— Problem statement —
Check every line of the data for the word "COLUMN", and copy those that have it.

— Collected data —
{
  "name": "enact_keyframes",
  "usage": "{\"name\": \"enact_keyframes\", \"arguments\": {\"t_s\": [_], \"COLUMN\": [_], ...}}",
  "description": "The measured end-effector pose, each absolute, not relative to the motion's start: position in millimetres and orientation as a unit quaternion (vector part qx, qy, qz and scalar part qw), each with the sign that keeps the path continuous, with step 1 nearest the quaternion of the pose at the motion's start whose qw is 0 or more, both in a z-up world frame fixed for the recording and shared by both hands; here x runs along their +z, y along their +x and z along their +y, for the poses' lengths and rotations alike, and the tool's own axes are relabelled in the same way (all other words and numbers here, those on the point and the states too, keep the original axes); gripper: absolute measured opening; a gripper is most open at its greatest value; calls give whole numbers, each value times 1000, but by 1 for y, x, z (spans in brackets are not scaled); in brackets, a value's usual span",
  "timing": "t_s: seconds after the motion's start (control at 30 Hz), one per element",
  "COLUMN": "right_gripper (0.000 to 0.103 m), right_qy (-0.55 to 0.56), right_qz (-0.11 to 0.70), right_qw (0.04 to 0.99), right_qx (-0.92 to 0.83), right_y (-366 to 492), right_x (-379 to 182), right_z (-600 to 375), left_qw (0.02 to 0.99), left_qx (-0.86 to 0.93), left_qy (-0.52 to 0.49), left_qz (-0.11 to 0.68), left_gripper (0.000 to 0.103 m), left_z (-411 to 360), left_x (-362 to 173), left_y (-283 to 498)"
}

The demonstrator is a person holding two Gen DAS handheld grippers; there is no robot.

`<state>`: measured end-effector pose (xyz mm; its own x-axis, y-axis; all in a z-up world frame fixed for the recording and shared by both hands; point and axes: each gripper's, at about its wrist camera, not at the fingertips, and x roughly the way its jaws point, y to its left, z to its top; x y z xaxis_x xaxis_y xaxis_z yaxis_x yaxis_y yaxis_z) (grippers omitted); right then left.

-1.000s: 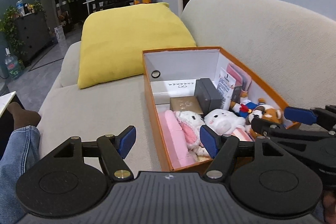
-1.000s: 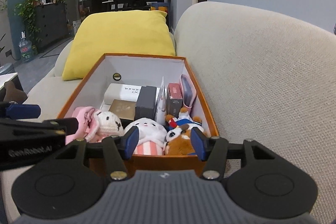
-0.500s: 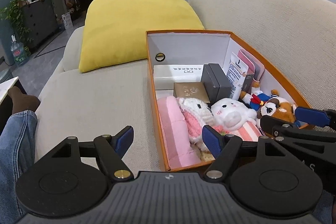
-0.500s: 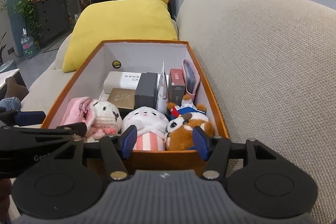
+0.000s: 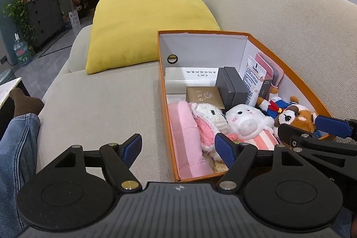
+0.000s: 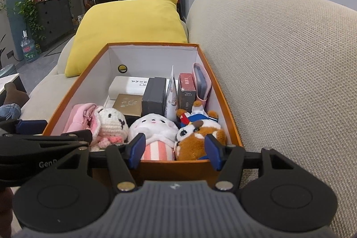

— Output of the exercise —
  "usage": "{\"name\": \"enact_keyframes\", \"arguments\": {\"t_s\": [_], \"COLUMN\": [_], ...}}",
  "COLUMN": "right_gripper (0.000 to 0.103 m), right_qy (-0.55 to 0.56), right_qz (-0.11 to 0.70), right_qw (0.04 to 0.99), right_qx (-0.92 to 0.83), right_y (-366 to 492), right_x (-379 to 182), right_z (-600 to 375), left_qw (0.02 to 0.99), left_qx (-0.86 to 0.93), left_qy (-0.52 to 0.49), left_qz (-0.11 to 0.68), left_gripper (0.000 to 0.103 m), left_z (-411 to 360), left_x (-362 to 173), left_y (-283 to 498)"

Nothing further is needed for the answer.